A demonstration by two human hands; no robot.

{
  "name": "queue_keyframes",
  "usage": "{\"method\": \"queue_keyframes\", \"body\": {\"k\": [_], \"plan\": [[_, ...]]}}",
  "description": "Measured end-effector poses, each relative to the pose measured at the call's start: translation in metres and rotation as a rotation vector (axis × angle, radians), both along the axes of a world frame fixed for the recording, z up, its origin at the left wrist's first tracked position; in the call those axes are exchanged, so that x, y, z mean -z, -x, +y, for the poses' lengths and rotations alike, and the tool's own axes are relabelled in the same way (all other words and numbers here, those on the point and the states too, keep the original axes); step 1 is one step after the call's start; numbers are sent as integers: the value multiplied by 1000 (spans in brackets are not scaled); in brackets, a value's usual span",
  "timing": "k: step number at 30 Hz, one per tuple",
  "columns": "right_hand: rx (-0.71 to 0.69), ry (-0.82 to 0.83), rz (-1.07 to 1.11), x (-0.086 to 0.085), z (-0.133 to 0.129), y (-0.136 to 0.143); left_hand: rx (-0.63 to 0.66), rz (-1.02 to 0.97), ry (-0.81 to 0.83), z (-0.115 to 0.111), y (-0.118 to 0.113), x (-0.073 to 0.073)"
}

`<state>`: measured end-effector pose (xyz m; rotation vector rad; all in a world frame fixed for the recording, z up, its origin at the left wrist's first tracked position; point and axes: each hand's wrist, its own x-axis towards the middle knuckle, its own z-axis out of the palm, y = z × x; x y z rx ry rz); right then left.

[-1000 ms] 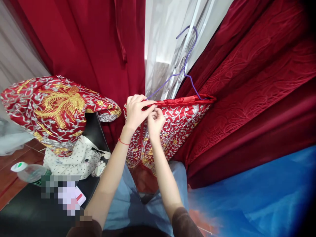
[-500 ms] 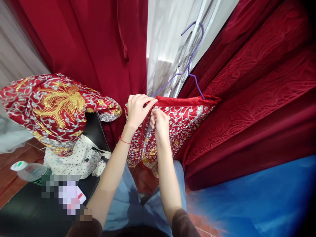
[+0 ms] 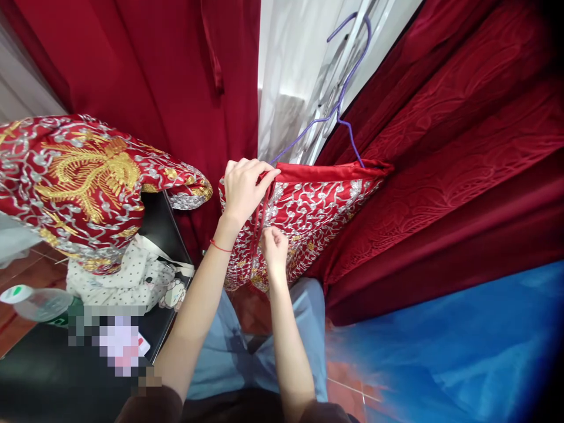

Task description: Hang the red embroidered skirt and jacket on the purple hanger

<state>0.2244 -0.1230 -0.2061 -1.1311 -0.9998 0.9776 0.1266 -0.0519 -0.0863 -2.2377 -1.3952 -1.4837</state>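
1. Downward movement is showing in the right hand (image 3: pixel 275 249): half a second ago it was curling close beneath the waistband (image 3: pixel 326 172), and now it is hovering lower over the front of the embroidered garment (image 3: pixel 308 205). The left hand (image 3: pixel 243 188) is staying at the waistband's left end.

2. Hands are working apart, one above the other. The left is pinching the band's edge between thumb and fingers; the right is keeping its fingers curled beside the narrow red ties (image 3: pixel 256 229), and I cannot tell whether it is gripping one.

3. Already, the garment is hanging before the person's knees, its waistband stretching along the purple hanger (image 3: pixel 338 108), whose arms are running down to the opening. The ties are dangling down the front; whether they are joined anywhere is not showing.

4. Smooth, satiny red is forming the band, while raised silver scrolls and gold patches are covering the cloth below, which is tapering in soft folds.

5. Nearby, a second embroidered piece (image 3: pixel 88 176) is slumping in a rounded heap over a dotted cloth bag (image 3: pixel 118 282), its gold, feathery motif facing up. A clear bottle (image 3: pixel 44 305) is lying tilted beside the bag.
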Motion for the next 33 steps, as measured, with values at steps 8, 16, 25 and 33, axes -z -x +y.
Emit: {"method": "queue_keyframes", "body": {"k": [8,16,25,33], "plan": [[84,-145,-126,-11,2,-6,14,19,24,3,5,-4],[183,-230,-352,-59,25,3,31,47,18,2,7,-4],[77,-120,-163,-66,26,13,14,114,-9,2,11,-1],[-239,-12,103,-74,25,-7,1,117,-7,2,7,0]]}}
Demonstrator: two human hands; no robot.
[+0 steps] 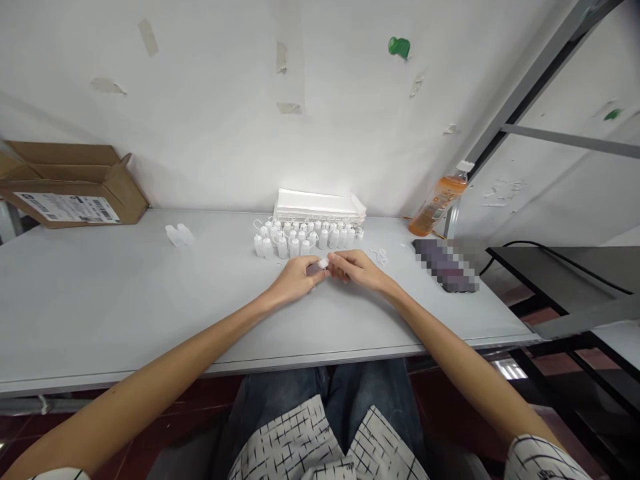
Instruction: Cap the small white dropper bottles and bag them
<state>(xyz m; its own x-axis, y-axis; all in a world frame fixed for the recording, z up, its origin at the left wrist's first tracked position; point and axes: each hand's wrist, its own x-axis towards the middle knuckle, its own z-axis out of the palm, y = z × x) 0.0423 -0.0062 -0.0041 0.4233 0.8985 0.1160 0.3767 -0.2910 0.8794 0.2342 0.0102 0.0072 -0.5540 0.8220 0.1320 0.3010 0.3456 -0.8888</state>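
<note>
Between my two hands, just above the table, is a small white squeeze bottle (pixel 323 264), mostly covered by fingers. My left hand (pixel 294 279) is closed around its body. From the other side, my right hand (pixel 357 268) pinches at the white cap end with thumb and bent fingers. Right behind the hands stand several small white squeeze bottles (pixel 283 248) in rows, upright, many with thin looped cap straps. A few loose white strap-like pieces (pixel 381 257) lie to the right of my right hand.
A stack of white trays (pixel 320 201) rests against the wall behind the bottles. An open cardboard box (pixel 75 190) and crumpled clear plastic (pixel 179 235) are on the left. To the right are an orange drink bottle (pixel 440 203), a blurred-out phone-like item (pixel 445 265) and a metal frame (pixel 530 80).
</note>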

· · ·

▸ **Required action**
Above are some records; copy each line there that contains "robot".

▸ **Answer area**
A demonstration by two human hands; no robot.
Demonstrator: two human hands; no robot.

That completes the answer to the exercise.